Assigned task
Transcribe the stretch of entries below from the line with "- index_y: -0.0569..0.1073" through the line with "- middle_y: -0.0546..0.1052", exactly and with both ends included; leave out all other lines.

Records provided
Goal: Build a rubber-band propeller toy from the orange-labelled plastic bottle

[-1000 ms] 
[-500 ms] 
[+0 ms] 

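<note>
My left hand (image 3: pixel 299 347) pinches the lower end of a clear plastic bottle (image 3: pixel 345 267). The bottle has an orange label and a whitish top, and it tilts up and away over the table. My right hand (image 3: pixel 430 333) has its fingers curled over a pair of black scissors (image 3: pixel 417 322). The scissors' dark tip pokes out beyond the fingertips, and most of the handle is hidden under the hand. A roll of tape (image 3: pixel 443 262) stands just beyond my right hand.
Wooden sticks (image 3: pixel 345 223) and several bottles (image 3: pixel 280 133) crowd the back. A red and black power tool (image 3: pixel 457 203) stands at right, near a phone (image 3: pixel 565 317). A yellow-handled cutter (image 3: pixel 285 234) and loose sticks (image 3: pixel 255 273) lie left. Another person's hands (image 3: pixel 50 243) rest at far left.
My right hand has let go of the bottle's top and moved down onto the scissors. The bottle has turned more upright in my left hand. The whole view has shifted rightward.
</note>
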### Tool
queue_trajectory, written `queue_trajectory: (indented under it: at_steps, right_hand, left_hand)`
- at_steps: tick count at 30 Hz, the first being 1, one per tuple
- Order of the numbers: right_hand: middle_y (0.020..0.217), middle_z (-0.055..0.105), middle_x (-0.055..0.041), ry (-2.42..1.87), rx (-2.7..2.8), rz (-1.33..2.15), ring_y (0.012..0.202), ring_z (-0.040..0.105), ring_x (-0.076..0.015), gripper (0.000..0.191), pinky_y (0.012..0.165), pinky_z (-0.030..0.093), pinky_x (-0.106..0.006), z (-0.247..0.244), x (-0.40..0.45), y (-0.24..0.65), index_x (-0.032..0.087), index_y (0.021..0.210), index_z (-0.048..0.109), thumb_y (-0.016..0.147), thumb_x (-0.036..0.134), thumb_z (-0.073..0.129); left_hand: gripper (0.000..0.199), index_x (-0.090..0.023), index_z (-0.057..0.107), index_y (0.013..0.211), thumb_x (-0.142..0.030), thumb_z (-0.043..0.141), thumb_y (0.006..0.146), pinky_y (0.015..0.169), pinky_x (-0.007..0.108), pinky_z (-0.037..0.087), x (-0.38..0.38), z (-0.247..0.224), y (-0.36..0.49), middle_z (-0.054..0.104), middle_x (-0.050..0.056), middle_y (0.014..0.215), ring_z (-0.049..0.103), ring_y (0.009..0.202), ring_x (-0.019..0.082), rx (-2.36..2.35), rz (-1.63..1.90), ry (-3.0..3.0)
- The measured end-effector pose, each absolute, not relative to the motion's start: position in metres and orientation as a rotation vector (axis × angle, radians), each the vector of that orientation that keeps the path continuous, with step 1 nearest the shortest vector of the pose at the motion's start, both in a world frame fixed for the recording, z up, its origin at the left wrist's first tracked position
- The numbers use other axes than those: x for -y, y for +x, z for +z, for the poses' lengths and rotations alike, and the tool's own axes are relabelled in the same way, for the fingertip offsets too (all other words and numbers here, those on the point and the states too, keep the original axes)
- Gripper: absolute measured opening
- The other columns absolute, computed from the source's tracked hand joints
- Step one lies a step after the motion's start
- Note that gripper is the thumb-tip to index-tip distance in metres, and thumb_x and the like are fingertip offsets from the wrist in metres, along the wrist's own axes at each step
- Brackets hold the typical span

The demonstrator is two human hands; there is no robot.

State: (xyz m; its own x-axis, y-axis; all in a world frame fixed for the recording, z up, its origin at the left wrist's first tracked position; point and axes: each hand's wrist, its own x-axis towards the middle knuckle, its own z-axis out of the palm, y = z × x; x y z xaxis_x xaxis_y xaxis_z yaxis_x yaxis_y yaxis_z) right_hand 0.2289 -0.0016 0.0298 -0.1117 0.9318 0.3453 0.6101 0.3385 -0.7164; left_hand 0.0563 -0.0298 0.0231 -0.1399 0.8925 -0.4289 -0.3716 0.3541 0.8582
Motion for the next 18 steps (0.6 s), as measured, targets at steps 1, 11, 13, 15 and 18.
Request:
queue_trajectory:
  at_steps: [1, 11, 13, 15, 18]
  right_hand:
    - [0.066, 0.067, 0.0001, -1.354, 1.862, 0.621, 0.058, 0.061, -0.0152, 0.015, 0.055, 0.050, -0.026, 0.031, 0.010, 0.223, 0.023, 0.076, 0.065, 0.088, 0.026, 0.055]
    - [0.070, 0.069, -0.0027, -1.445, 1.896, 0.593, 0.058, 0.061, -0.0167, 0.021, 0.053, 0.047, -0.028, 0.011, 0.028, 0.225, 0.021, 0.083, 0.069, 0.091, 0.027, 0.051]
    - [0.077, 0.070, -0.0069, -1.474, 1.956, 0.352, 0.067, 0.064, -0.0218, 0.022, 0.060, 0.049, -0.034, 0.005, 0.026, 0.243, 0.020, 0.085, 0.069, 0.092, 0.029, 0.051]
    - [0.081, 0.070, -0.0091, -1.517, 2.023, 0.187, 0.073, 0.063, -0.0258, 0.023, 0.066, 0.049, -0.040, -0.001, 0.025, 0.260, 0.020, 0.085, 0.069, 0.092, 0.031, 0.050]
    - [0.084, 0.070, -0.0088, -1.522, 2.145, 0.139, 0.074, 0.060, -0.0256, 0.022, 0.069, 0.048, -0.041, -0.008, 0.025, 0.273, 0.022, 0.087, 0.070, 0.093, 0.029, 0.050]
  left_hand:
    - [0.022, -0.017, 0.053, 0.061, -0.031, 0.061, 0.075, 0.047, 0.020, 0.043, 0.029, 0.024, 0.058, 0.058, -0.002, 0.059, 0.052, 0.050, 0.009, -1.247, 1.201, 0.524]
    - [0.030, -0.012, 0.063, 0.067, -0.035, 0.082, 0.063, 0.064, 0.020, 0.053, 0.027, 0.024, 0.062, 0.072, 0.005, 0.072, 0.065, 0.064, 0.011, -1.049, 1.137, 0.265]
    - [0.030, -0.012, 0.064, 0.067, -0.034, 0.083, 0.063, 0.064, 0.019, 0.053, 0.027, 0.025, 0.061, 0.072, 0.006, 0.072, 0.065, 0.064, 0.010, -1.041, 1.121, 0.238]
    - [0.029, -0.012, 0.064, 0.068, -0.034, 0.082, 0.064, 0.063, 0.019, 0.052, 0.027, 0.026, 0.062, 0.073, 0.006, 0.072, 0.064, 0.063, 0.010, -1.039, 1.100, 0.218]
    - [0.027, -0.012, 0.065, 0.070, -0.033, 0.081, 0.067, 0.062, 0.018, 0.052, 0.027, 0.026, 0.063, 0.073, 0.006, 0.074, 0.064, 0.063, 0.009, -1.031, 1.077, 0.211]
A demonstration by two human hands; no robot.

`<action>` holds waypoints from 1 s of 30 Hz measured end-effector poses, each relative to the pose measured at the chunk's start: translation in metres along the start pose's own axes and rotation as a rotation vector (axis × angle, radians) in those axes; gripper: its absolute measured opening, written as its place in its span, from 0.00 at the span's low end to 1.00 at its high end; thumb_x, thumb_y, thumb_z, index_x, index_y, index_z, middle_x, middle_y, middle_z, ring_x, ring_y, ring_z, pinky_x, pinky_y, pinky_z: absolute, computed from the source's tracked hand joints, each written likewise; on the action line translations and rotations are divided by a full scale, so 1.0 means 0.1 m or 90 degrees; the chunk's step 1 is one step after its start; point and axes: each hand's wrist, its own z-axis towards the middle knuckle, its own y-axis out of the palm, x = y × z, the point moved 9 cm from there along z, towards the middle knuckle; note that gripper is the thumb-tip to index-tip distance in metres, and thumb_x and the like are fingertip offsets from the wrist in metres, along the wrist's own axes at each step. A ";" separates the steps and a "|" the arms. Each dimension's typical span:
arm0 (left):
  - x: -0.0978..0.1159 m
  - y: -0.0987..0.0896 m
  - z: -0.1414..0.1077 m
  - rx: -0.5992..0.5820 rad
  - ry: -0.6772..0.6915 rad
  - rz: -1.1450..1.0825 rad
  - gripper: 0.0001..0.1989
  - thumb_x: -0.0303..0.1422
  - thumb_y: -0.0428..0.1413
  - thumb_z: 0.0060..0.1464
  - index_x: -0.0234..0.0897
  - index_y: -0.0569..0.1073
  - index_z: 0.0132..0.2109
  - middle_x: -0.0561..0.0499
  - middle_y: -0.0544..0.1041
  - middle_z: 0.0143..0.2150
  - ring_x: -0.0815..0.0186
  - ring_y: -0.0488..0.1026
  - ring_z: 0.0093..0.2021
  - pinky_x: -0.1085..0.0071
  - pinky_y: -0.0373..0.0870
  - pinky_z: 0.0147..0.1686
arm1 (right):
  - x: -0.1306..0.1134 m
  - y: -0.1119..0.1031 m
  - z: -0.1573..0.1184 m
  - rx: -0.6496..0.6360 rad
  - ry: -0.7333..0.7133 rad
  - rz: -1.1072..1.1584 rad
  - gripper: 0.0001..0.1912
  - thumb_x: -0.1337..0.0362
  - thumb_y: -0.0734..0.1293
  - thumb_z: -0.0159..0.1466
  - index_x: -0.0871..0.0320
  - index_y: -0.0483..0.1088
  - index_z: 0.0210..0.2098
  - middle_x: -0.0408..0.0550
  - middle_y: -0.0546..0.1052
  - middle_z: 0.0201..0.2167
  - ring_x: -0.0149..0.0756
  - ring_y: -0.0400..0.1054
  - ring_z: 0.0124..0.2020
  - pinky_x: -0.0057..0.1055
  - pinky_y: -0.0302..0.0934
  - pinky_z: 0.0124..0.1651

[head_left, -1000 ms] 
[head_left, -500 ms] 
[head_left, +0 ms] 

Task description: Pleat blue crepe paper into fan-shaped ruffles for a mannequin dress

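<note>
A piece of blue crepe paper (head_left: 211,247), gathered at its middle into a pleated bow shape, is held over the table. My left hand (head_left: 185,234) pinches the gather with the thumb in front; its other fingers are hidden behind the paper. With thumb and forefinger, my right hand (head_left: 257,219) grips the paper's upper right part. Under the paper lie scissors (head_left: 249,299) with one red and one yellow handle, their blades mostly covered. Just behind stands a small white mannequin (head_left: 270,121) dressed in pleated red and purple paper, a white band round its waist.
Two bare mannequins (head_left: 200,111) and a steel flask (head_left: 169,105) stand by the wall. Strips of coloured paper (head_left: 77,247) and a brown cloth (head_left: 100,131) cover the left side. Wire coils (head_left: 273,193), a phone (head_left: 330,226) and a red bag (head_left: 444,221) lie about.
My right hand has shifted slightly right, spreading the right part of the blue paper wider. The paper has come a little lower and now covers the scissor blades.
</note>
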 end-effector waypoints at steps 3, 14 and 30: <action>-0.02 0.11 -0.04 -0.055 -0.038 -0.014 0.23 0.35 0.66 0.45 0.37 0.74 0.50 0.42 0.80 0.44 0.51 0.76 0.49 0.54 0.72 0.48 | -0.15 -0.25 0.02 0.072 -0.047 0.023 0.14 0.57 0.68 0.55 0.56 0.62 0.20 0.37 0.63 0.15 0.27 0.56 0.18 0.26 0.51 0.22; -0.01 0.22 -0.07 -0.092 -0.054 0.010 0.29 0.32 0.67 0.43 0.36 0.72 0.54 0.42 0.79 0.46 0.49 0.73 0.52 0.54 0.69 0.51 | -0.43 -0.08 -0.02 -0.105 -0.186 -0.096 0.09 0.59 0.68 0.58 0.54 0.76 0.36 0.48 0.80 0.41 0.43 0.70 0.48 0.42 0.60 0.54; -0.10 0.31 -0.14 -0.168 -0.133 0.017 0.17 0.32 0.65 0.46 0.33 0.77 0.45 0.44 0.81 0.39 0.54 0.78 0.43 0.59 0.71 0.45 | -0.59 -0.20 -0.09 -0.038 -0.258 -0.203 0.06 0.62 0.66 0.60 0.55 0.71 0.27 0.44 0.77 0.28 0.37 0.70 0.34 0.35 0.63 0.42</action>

Answer
  - index_y: -0.0569..0.1073
  - index_z: 0.0132..0.2109
  - middle_x: -0.0561..0.0499
  - middle_y: -0.0544..0.1041
  - middle_z: 0.0143..0.2150
  - ring_x: -0.0815..0.0186
  - ring_y: -0.0488..0.1026
  - ring_z: 0.0093..0.2021
  - pinky_x: -0.1085..0.0071
  - pinky_y: -0.0373..0.0870
  - pinky_z: 0.0147..0.1686
arm1 (right):
  - x: -0.1306..0.1134 m
  - y: -0.1119..0.1031 m
  - z: -0.1573..0.1184 m
  - rx: -0.6496..0.6360 rad
  - ry: -0.7333..0.7133 rad
  - rz: -1.1072..1.1584 rad
  - gripper: 0.0001..0.1912
  - thumb_x: -0.1337..0.0362
  - thumb_y: -0.0734..0.1293
  - thumb_z: -0.0159..0.1466
  - index_x: -0.0871..0.0320
  - index_y: -0.0483..0.1088
  - index_z: 0.0210..0.2098
  - middle_x: -0.0408..0.0550
  - middle_y: -0.0546..0.1052

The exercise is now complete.